У ног шута стоит на коленях РАСКАЯВШИЙСЯ ПРОПОЙЦА. Он здесь не самая популярная личность: когда кто-то блюет, сие возбуждает в нас нежелательное сочувствие с оттенком гадливости, и мы стараемся держаться от него подальше, как от больного заразной болезнью. А нашему пропойце и вправду отчаянно плохо. В животе у него все бурлит; все колыхается и клокочет и изливается в рвотных позывах наружу. Это явно не морская болезнь, ибо причины и так очевидны. Корабль стоит неподвижно, то есть беднягу тошнит не от качки, а с перепою. Да, именно так. Наш раскаявшийся пропойца, этот Фауст от алкоголя, уже достиг полуночи в сделке с дьяволом. Даже волосы у него, как больные – сальные и свалявшиеся. Судорожно вцепившись в канат, он перегибается через борт. Ему уже нечем тошнить, и все же ему удается выдавить из себя очередную порцию.
Отрава сидит у него внутри, и от нее надо очиститься.
Песня МОНАШКИ – приятное отдохновение от шумного блёва пропойцы. Ее почти блюзовые вибрато звучат чересчур сладострастно для григорианской монодии. И где она научилась играть на лютне? Ее пальцы импровизируют, выдают замысловатые вариации, украшают мелодию витиеватым узором, подобно розам-виньеткам в Часослове.
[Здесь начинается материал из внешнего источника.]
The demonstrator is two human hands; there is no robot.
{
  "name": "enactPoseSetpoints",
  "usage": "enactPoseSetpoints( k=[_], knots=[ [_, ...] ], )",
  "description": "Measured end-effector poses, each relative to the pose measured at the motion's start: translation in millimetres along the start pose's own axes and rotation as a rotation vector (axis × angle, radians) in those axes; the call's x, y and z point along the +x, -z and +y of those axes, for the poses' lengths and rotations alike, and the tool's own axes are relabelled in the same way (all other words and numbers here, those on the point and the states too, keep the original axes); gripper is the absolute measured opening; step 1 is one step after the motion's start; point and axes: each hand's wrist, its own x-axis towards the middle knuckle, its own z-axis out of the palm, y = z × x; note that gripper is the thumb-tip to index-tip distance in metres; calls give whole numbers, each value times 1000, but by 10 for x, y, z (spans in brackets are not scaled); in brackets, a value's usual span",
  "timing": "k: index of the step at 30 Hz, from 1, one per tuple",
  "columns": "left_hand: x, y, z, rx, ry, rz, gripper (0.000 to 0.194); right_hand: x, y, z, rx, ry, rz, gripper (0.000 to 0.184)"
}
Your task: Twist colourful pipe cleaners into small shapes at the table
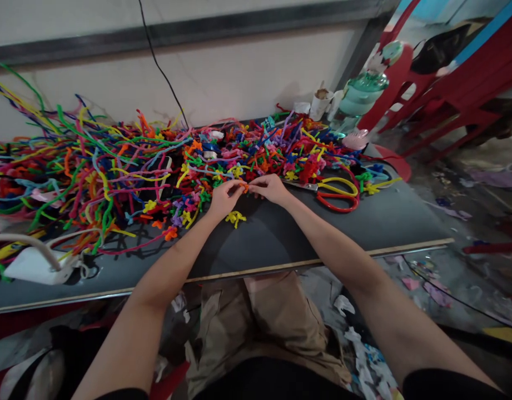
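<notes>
Between my fingertips is a small orange pipe cleaner piece [244, 188], bent into a shape too small to make out fully. My left hand [225, 198] pinches it from the left, and my right hand [271, 189] closes on it from the right. A yellow pipe cleaner flower [235, 218] lies on the dark table just below my hands. Close behind them spreads a large tangled heap of coloured pipe cleaners [126, 161]. To the right of my right hand rest scissors with yellow and red handles [337, 194], their blades pointing toward the heap.
A white lamp base [39, 265] stands at the table's left front. White paper cups [320, 103] and a green transparent bottle [362, 91] are at the back right. Red plastic chairs [456, 105] stand beyond. Litter covers the floor. The table's front edge [406, 245] runs before my lap.
</notes>
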Motion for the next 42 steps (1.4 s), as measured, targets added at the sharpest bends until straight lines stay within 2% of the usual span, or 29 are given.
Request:
enactPoseSetpoints(
  k=[10,17,24,30,38,42],
  knots=[
    [-15,-7,-45,-63,19,20,17,24,27,-32,60,-37,-56,44],
    [-4,-1,-50,-77,43,27,13,29,60,-50,97,-59,-89,38],
    [-31,2,-26,-2,46,21,12,36,77,-5,78,-57,-130,36],
    [-49,-9,0,1,32,34,15,24,60,17,53,-12,-124,41],
    [-62,2,26,-178,124,-51,23,-41,56,-52,-5,56,-183,37],
    [-62,16,42,-232,177,-72,26,-84,7,-54,-42,107,-133,36]
  ],
)
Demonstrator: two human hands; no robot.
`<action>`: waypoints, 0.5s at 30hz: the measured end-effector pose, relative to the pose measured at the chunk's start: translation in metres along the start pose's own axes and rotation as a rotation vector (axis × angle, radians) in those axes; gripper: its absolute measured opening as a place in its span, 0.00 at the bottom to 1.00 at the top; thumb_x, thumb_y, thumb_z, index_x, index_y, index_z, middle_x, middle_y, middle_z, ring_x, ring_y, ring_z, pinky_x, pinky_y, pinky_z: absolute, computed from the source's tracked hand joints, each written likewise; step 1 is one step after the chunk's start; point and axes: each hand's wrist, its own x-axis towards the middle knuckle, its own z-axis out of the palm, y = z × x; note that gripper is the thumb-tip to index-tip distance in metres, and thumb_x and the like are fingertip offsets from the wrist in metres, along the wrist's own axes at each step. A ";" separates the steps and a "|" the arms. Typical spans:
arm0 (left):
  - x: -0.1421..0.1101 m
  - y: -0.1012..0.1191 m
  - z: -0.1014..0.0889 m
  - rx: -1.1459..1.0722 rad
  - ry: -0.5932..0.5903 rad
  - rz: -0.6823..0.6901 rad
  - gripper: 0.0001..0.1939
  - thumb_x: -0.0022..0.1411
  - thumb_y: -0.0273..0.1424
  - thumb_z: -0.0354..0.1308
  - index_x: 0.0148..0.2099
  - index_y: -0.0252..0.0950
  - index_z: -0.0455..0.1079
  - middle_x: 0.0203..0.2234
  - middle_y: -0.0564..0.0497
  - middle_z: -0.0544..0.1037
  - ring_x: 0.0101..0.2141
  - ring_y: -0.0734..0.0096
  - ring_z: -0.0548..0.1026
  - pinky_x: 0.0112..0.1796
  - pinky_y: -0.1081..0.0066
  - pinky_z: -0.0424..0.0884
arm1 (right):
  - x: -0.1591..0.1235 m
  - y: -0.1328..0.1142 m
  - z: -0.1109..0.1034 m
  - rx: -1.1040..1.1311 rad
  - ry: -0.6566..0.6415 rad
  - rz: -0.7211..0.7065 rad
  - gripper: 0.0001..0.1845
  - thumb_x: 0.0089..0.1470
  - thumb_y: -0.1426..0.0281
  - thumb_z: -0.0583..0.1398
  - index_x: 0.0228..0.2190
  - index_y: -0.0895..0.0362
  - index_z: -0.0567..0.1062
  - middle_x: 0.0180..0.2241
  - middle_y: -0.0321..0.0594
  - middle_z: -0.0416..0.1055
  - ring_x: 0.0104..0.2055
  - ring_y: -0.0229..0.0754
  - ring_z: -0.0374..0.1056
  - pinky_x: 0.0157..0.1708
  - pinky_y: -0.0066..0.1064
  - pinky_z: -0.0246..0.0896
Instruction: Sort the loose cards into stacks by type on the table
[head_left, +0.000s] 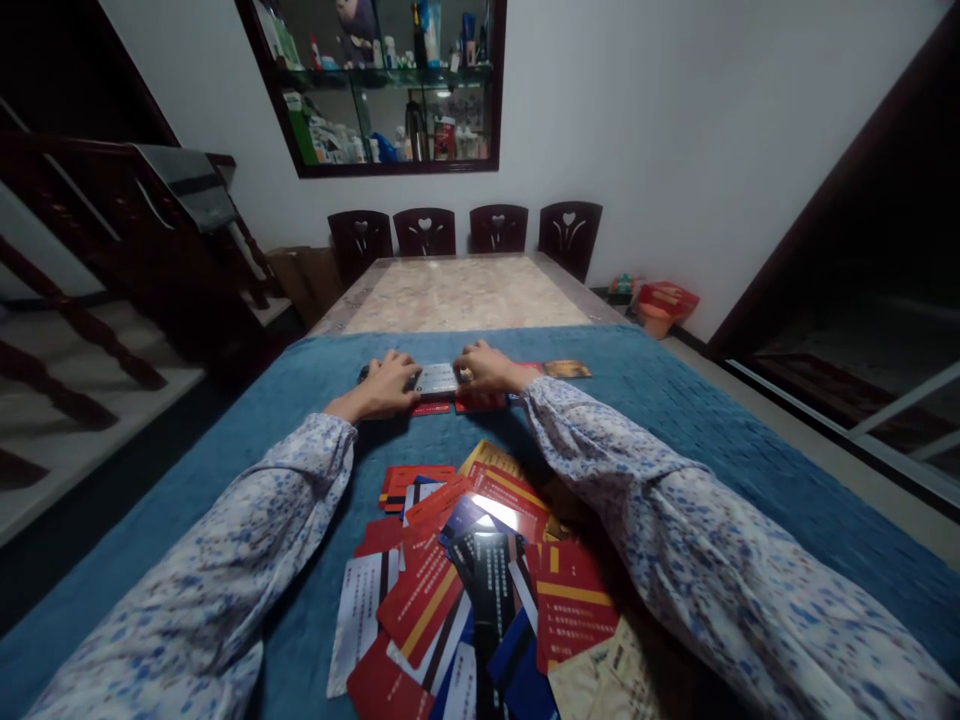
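Observation:
My left hand (pixel 384 387) reaches across the blue cloth with its fingers bent down on the left end of a silver-grey card (pixel 437 379). At that card's right end, my right hand (pixel 486 368) curls its fingers over the edge, so the card lies between both hands. Red cards (pixel 481 403) show just below it, and a golden-brown card (pixel 568 369) lies to the right of my right hand; others there are partly covered. Nearer to me, between my forearms, spreads a loose, overlapping pile of red, white, blue and black cards (pixel 493 570).
A blue cloth (pixel 315 540) covers the near part of a long marble-patterned table (pixel 465 290). Dark chairs (pixel 424 232) stand at its far end. Shelves with bottles (pixel 390 110) are set in the wall. A wooden railing (pixel 90 210) runs along the left.

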 end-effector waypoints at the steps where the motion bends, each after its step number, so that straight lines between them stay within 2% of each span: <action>1: 0.001 -0.001 -0.001 0.009 -0.011 -0.007 0.25 0.61 0.36 0.56 0.60 0.38 0.72 0.57 0.38 0.71 0.58 0.44 0.63 0.56 0.43 0.63 | 0.003 0.000 0.000 -0.002 -0.004 0.005 0.24 0.57 0.55 0.68 0.51 0.54 0.80 0.56 0.53 0.71 0.59 0.58 0.61 0.48 0.38 0.63; 6: 0.006 -0.006 -0.002 0.033 -0.041 -0.041 0.26 0.61 0.35 0.56 0.60 0.38 0.71 0.60 0.38 0.70 0.61 0.42 0.61 0.57 0.41 0.61 | 0.015 -0.002 0.003 -0.014 -0.013 0.024 0.27 0.57 0.54 0.68 0.53 0.53 0.80 0.59 0.52 0.70 0.61 0.60 0.60 0.49 0.41 0.64; 15: 0.023 -0.016 0.001 0.051 -0.070 -0.082 0.20 0.62 0.31 0.56 0.56 0.38 0.74 0.59 0.39 0.72 0.61 0.43 0.62 0.56 0.42 0.61 | 0.037 0.002 0.009 0.003 -0.016 0.033 0.20 0.57 0.57 0.67 0.49 0.53 0.81 0.59 0.50 0.71 0.62 0.61 0.59 0.51 0.43 0.61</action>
Кошачий концерт горлопанов не беспокоит монашку. Она знает, что ухо Господне всегда открыто, и Он отделит зерна подлинной песни от плевел нескладного ора. Может быть, ее пылкое рвение есть старание во славу Божью? Годы смиренного умерщвления плоти притупили порывы тела; да, да. Она вся – образец добродетели. Она никому не откажет в помощи – никому, кто нуждается в утешении и стремится к спасению души. Она никого не прогонит со своего гипотетического Рога. Ее милосердие воистину безгранично. Да, она истово молится за мирян, слабых плотью, хотя и знает в душе, что на их спасение надежды нет.